■ Source data ■

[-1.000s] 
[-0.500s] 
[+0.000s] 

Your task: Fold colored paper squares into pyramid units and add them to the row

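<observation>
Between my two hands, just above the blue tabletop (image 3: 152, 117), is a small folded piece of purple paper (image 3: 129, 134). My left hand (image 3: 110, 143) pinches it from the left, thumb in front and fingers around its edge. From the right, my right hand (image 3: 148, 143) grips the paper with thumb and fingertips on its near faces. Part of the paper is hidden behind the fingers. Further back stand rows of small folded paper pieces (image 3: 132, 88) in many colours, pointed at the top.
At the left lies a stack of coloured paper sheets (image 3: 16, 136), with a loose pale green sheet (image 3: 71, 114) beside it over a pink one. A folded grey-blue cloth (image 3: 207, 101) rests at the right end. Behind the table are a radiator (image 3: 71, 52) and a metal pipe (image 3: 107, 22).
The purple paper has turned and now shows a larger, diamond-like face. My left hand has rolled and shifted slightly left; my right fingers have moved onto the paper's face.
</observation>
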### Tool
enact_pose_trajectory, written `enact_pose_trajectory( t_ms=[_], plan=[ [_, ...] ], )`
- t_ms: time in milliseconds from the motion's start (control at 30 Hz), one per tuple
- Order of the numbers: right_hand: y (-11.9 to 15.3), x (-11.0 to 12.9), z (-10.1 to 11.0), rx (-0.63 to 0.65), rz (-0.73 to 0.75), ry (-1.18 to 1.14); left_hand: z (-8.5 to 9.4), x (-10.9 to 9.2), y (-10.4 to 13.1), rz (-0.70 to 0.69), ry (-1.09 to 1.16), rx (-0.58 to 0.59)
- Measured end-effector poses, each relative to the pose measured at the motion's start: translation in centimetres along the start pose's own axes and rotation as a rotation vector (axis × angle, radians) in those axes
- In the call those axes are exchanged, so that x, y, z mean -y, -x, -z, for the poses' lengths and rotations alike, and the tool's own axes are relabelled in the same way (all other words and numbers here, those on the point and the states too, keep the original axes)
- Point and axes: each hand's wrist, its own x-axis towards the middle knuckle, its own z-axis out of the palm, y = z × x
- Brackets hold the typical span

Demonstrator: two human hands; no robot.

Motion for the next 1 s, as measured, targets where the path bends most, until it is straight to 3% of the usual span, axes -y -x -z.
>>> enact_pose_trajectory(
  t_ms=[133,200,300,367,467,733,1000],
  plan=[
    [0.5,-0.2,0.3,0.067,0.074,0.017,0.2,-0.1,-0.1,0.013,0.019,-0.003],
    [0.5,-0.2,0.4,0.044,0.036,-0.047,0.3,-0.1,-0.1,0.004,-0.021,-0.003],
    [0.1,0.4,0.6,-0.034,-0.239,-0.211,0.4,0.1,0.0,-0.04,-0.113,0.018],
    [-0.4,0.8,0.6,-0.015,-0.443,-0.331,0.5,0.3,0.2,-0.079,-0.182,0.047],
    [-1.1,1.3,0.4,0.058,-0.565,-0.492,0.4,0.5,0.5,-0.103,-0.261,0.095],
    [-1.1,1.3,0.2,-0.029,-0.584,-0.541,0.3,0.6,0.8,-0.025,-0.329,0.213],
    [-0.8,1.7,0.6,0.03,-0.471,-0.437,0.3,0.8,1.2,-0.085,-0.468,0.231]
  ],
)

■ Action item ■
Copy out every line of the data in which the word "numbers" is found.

■ Exercise response ■
- Order of the numbers: right_hand: y (-11.9 to 15.3), x (-11.0 to 12.9), z (-10.1 to 11.0), rx (-0.63 to 0.65), rz (-0.73 to 0.75), ry (-1.18 to 1.14); left_hand: z (-8.5 to 9.4), x (-10.9 to 9.2), y (-10.4 to 13.1), rz (-0.70 to 0.69), ry (-1.09 to 1.16), rx (-0.58 to 0.59)
- In the call those axes are exchanged, so that x, y, z mean -y, -x, -z, for the poses' lengths and rotations alike, and the tool's own axes are relabelled in the same way (all other words and numbers here, those on the point and the states too, keep the original axes)

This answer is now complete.